Gallas em sua trajetória pessoal, foi militante de movimento estudantil e também atuou em movimentos comunitários e sindicais, o que lhe deu a noção da importância do trabalho para o coletivo. “A motivação para auxiliar os senegaleses é de cunho idealístico, de convicção que devemos trabalhar, ganhar dinheiro, sem perder o sentido do social, das questões humanitárias. E, no caso dos estrangeiros, a convivência, o intercâmbio só têm me feito muito bem emocionalmente. Aumentando a razão existencial, de utilidade, de ver o mundo como uma grande aldeia”, salienta.

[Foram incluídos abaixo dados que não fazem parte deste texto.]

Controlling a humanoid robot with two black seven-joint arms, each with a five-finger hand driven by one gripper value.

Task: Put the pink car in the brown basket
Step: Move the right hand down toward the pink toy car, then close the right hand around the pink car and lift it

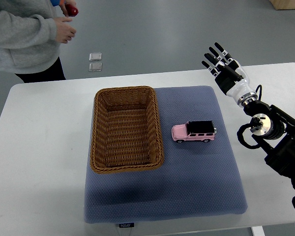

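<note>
- Pink car (194,132) with a black roof sits on its wheels on the blue mat (196,187), lying crosswise with its length running 3 to 9 o'clock.
- Car is just beside the basket (99,147), at the basket's 3 o'clock, not touching it.
- Basket is brown wicker, rectangular and upright, on the left part of the mat, with its long side running 12 to 6 o'clock; nothing shows inside it.
- Mat lies in the middle of the white surface (39,147), with a small label at its near edge.
- Right hand (222,65) hangs at about 1 o'clock from the car, well apart from it, over the far right edge of the surface.
- Its black fingers (212,55) are spread apart and stretched toward 11 o'clock, holding nothing.
- Its white wrist and black arm (270,132) run back toward 4 o'clock and leave at the right edge.
- Person in a grey sleeve (19,29) stands at 11 o'clock beyond the surface, with a hand (65,30) held near a small red thing (73,10).
- Two small clear squares (95,61) lie on the grey floor beyond the surface, at 12 o'clock from the basket.
</note>
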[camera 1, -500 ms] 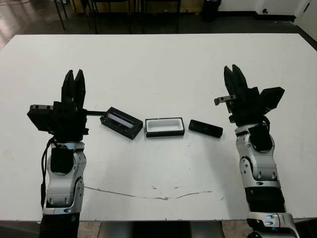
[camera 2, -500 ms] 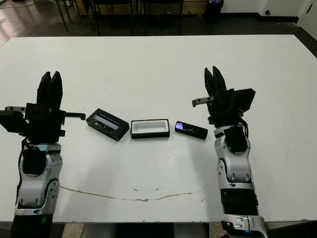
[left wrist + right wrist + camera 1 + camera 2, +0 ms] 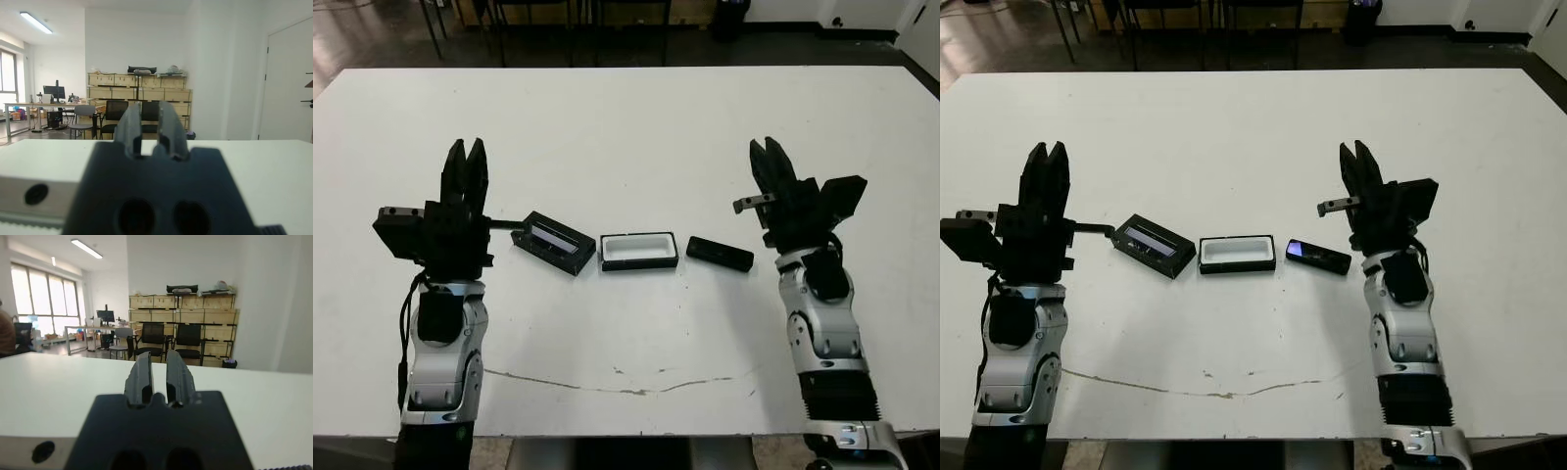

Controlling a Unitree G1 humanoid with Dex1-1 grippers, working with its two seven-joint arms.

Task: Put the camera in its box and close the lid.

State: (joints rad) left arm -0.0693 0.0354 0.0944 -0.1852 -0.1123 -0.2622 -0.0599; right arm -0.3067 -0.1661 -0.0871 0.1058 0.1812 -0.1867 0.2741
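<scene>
shelving [image 3: 183, 328]: light wooden crates along the white back wall | chairs [image 3: 166, 340]: black, in front of the shelving | desk [image 3: 90, 333]: with monitor, left of the shelving | windows [image 3: 41, 301]: tall, bright, beyond the desk | ceiling lights [image 3: 85, 248]: lit strips | door [image 3: 288, 88]: white, right of the shelving | table [image 3: 636, 127]: white, dark floor behind.

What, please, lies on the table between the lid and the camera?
The box, open with its white lining up, sits between the lid and the camera; both head views show it.
</scene>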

Os motivos que levam os estrangeiros a procurarem o escritório dele já não são mais só questões de visto para permanência no país. Hoje eles são atendidos em questões trabalhistas, o que têm sido uma grande demanda de todos. Não só os senegaleses têm procuta ajuda neste sentido e o escritório atendeu também pessoas vindas de Bangladesh, Gana, Cabo Frio e Costa do Marfim. “A maioria das causas trabalhistas está relacionada com acidentes de trabalho. Eles têm dificuldade em entender o mecanismo de funcionamento nesses casos. A empresa, às vezes, tem uma assistência muito precária, outras não encaminha sequer o CAT (Comunicação de Acidente de Trabalho)”, salienta o advogado.

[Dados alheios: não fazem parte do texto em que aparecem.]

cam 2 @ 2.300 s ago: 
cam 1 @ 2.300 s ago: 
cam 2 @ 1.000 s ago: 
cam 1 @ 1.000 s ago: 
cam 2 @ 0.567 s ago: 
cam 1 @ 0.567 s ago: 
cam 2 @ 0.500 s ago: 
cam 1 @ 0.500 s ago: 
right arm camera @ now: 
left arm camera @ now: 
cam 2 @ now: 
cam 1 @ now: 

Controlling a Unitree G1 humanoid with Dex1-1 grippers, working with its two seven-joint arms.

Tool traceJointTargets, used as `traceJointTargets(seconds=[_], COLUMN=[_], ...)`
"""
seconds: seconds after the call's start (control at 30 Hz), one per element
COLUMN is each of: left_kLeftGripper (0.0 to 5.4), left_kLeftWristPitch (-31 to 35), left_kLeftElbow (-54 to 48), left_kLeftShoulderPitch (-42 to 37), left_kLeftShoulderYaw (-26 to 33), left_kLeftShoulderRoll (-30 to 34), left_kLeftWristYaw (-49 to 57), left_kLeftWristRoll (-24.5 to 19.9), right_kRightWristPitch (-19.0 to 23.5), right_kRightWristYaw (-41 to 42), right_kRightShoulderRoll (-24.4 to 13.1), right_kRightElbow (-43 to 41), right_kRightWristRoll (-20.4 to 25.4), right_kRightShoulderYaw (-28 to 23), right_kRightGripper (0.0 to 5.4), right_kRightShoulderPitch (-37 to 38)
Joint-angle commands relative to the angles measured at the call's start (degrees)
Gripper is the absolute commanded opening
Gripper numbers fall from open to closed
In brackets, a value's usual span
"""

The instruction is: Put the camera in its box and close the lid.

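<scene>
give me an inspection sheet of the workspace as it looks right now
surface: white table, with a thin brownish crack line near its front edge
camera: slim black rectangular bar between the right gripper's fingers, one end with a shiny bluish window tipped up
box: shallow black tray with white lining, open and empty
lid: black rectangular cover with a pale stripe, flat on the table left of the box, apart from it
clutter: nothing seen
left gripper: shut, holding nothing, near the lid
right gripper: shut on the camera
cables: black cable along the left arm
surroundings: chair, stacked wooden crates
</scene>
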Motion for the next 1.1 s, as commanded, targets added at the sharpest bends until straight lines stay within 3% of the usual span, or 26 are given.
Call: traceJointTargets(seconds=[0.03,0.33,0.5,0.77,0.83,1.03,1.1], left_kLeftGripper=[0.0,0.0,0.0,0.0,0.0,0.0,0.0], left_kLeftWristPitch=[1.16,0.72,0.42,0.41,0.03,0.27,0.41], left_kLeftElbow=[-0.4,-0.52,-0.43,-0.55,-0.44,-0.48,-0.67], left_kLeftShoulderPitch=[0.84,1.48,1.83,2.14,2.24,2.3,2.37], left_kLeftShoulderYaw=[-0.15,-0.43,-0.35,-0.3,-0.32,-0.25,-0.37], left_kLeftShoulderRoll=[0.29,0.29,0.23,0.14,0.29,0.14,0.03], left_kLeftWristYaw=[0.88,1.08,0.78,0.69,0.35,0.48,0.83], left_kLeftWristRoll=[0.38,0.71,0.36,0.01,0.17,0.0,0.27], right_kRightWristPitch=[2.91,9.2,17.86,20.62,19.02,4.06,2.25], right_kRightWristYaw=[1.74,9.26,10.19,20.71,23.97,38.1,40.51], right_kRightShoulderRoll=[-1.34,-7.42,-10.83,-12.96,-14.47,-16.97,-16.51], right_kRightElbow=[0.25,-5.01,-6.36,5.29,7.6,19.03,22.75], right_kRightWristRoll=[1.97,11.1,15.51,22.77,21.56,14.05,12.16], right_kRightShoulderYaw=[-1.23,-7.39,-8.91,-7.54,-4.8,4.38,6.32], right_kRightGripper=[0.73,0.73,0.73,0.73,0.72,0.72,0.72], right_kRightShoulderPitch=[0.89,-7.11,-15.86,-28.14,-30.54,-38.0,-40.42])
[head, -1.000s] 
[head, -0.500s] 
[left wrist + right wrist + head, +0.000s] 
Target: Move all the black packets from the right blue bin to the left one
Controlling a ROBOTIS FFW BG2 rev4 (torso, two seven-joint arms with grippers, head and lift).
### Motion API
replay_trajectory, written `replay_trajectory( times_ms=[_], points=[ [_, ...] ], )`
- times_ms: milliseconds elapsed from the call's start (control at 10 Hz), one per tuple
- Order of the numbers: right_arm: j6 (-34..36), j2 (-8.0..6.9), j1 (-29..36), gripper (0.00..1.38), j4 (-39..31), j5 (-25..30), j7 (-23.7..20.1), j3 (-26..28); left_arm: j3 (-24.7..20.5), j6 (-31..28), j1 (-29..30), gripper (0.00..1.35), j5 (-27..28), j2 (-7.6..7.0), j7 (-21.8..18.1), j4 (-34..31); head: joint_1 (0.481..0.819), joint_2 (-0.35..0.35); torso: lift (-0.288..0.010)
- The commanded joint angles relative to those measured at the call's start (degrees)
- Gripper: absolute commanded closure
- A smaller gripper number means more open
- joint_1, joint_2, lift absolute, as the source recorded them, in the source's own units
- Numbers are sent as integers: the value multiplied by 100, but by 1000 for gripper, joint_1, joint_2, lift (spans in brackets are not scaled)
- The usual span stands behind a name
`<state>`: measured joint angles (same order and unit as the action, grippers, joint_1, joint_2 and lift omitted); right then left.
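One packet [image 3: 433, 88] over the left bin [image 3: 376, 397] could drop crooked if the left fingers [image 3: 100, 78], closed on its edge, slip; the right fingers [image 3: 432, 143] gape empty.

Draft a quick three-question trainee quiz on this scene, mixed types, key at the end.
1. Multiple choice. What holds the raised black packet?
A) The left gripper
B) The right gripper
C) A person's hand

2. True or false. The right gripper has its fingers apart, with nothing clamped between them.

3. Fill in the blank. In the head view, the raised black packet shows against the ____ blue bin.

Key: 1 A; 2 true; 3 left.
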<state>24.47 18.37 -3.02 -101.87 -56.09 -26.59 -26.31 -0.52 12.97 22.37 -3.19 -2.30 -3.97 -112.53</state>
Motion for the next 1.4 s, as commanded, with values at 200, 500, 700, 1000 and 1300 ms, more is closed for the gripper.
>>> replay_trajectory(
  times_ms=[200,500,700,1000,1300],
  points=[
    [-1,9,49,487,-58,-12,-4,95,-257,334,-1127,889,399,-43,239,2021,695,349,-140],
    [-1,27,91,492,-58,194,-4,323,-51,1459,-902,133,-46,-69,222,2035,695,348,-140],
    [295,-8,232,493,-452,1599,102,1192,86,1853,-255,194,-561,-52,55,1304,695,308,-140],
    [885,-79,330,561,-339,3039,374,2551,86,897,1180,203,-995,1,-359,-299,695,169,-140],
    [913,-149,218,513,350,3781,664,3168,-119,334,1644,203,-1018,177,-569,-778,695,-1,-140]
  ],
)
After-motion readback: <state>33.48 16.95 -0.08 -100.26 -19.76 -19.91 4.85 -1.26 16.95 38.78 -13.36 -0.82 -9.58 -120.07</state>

Isso acontece porque em grande parte os imigrantes realizam atividades sem o devido treinamento. “Diante de uma oferta de trabalho ficam tão felizes que acabam trazendo para si um trabalho muito pesado, além da capacidade física, e acabam tendo lesões. O estrangeiro, nesta condição, em qualquer parte do mundo, no primeiro momento irá abraçar o que lhe for ofertado de trabalho, após, no convívio e na aprendizagem acaba impondo limites”, avalia Gallas.

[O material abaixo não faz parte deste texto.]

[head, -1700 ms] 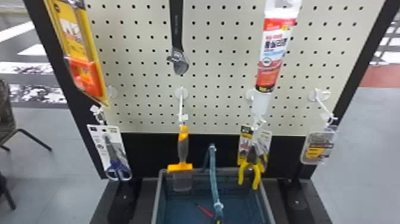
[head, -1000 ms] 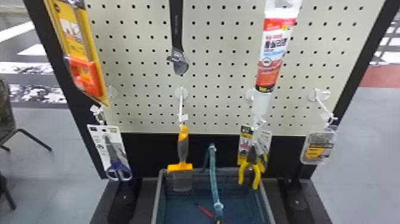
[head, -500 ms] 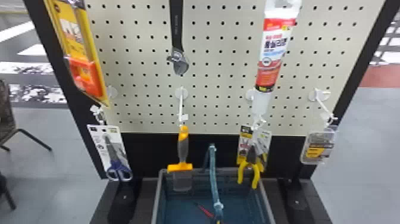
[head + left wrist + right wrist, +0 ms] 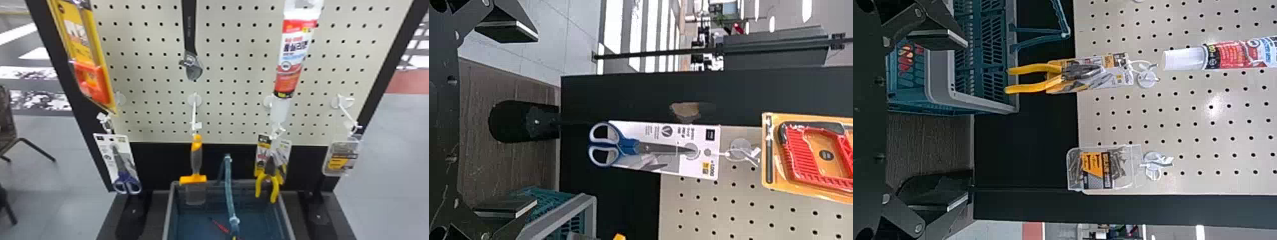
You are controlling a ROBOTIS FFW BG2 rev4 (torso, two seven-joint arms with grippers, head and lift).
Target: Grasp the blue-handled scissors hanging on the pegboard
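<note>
"Where do the blue-handled scissors (image 4: pixel 122 175) hang?" asks the first speaker.

"Low on the left side of the pegboard (image 4: pixel 223 110)," says the second, "on a white card (image 4: pixel 107 153) below a white hook (image 4: pixel 103 118), handles down (the rings are blue outside, pale inside)."

"And the left gripper (image 4: pixel 511 117)?"

"Its two fingers stand wide apart in the left wrist view, with nothing between them. The scissors are beyond the fingertips, touching neither."

"The right one?"

"The right gripper (image 4: pixel 943 120) has its fingers spread too, and it holds nothing. The yellow-handled pliers (image 4: pixel 274 190) hang beyond it on their own card."

"What is between scissors and pliers?"

"An orange-and-gray tool (image 4: pixel 196 158), hanging upright in the head view. Below it the basket (image 4: pixel 168 207) stands at the board's foot, its blue handle (image 4: pixel 228 188) raised."
</note>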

Hoje, o trabalho prestado pelo escritório ultrapassou os limites geográficos de Passo Fundo, e o advogado está auxiliando também imigrantes que estão vivendo em Caxias do Sul, onde está um dos maiores grupos de estrangeiros, além de Porto Alegre, Rio de Janeiro e São Paulo. “Muitos que me ligam e pedem auxílio não conheço, e nem sempre chego a conhecer. Às vezes recebo R$100 enrolados na palma da mão e transferidos em minha mão, com um muito obrigado que foi mandado por alguma destas pessoas desconhecidas, que não esqueceu de prestar seu agradecimento por algo feito, que nem me lembro mais”, conta.